Генералы же, в этом прекрасном раю в служении Отечеству утруждавшиеся, как им это и положено, высокую военно-стратегическую ответственность на себе несли. И от ответственности такой обязаны были генералы, все как один, выглядеть сурово и отважно, потому как и пост, и доверие возложенное, и положение высокое обязывают! Идет, бывало, такой генерал по тенистым аллеям, из корпуса в корпус по неотложным военным делам неторопливо следуя, и сразу видно – большой и совершенно ответственный чин перед тобой. Осанка, выправка! Взгляд суровый и испепеляющий! Мастодонт, а не человек! Глыба! У него фуражка такая, что под ней песочницу детскую от дождя укрыть можно, а лампасы на штанах в два раза Петькиной ноги шире, к примеру. Да и лампасы-то всё разные: и синие, и красные, и зеленые! Особенно васильковые хороши. Не лампасы, а феерия цвета! Залюбуешься.

А как мундир парадный такой генерал наденет, так диву даешься, какую неимоверную физическую силу человек внутри этого мундира обретает. Такой вес золота в шитье и бронзы в медалях поднять, да еще и уверенно на себе нести только два вида людей себе позволить могут: штангисты и генералы. Да такой генерал у любого встречного «не генерала» вызывал дрожь в коленях, слабость в кишечнике и жгучее желание куда-нибудь поскорее спрятаться. Ну а потому как войн в стране, слава Богу, уже давно не было и, еще большая хвала Всевышнему, в ближайшее время не предвиделось, генералам тем только и оставалось, что парой вещей заниматься: проводить всевозможные учения, а между учениями, в ознаменование успешного окончания оных, дружественные встречи и междусобойчики организовывать.

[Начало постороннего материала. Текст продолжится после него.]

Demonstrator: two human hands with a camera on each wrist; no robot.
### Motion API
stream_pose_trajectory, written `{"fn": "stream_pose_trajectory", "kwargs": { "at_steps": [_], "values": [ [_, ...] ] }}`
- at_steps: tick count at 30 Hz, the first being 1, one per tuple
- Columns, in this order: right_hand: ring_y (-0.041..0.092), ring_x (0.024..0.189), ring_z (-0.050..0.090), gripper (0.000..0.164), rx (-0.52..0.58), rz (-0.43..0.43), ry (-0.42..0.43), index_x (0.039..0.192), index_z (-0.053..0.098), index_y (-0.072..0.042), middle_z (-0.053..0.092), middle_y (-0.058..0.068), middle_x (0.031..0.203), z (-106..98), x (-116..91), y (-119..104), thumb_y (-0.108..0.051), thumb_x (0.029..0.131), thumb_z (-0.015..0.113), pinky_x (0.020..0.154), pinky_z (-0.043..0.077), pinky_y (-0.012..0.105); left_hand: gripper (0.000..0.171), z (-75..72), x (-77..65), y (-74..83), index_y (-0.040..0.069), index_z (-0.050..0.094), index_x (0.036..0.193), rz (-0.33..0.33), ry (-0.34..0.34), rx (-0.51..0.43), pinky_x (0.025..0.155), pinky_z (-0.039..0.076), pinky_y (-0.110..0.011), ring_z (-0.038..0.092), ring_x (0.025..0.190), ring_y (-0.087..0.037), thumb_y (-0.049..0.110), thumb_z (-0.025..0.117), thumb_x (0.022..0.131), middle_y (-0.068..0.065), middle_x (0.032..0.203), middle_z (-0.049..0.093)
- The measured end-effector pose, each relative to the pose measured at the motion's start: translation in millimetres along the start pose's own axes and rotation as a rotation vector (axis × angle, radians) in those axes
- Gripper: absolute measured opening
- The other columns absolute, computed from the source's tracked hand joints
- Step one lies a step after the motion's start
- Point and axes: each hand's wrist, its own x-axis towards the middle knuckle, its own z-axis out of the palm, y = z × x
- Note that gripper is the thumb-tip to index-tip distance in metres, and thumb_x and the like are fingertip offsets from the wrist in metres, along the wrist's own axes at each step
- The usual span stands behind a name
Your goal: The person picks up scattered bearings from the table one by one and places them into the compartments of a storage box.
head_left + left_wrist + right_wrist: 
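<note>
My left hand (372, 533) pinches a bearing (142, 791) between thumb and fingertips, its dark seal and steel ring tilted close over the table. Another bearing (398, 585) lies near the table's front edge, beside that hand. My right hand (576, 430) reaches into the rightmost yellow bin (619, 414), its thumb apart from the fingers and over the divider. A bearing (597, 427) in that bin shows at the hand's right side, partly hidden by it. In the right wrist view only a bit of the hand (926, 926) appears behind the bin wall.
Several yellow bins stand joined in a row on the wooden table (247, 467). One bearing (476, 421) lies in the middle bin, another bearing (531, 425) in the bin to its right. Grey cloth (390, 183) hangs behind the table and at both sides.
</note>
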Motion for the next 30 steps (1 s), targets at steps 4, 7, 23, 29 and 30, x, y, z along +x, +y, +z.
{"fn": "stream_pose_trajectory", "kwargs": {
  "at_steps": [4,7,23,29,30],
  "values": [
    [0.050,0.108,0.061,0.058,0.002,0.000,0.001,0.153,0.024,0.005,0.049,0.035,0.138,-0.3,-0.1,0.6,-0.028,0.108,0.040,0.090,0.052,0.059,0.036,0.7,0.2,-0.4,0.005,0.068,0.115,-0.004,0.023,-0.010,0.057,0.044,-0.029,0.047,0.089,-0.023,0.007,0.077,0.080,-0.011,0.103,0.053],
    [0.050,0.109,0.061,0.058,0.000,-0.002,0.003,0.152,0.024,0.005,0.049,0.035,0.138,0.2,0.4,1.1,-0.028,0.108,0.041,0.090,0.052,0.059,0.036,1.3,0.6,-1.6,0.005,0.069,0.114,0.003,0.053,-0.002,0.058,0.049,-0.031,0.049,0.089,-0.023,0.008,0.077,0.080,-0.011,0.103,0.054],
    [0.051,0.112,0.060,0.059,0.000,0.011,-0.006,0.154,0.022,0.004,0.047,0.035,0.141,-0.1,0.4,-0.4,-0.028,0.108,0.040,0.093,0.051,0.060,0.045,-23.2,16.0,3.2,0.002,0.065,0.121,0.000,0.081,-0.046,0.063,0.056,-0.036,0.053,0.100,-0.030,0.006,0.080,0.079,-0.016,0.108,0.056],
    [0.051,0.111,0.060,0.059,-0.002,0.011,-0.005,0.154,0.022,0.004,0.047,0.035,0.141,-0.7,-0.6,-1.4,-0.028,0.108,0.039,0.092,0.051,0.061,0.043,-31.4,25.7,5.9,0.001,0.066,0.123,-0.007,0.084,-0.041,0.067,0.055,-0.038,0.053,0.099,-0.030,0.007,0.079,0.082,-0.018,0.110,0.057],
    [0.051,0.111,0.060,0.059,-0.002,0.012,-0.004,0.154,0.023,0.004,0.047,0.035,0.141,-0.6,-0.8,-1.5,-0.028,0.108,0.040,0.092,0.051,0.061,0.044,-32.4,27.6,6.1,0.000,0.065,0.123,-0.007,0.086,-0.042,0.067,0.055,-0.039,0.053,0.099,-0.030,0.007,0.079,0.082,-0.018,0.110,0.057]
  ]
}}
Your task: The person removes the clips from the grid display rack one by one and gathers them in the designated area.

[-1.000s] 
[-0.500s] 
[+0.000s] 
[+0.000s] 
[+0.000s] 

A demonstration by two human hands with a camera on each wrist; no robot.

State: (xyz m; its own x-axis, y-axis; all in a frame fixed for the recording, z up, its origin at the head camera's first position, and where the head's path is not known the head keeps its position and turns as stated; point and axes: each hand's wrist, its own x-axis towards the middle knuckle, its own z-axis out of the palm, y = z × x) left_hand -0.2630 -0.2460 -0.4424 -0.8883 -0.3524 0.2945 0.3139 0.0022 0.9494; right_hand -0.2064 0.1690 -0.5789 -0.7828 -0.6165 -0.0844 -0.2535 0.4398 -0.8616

Учения проводили грандиозные. И в полях, и в лесах, и в пустынях разнообразных, и даже на морских, речных и океанских просторах те учения устраивали. В общем, в любых ландшафтах, коими страна наша и по сей день богата. Нагонят, бывалоча, войск и техники, заставят их в дыму и грохоте друг за другом с радостными воплями носиться, а сами в штабах над картами глубокомысленно склонятся и линию генерального наступления разноцветными карандашами рисуют. Стратегически мыслят, понимаешь. Ну а потом, как сами вдоволь накомандуются и войска под самые гланды учебной войной утомят, за успешные учения и высокие показатели воинской подготовки друг другу по медальке выдадут. Заслужил, генерал, носи с честью.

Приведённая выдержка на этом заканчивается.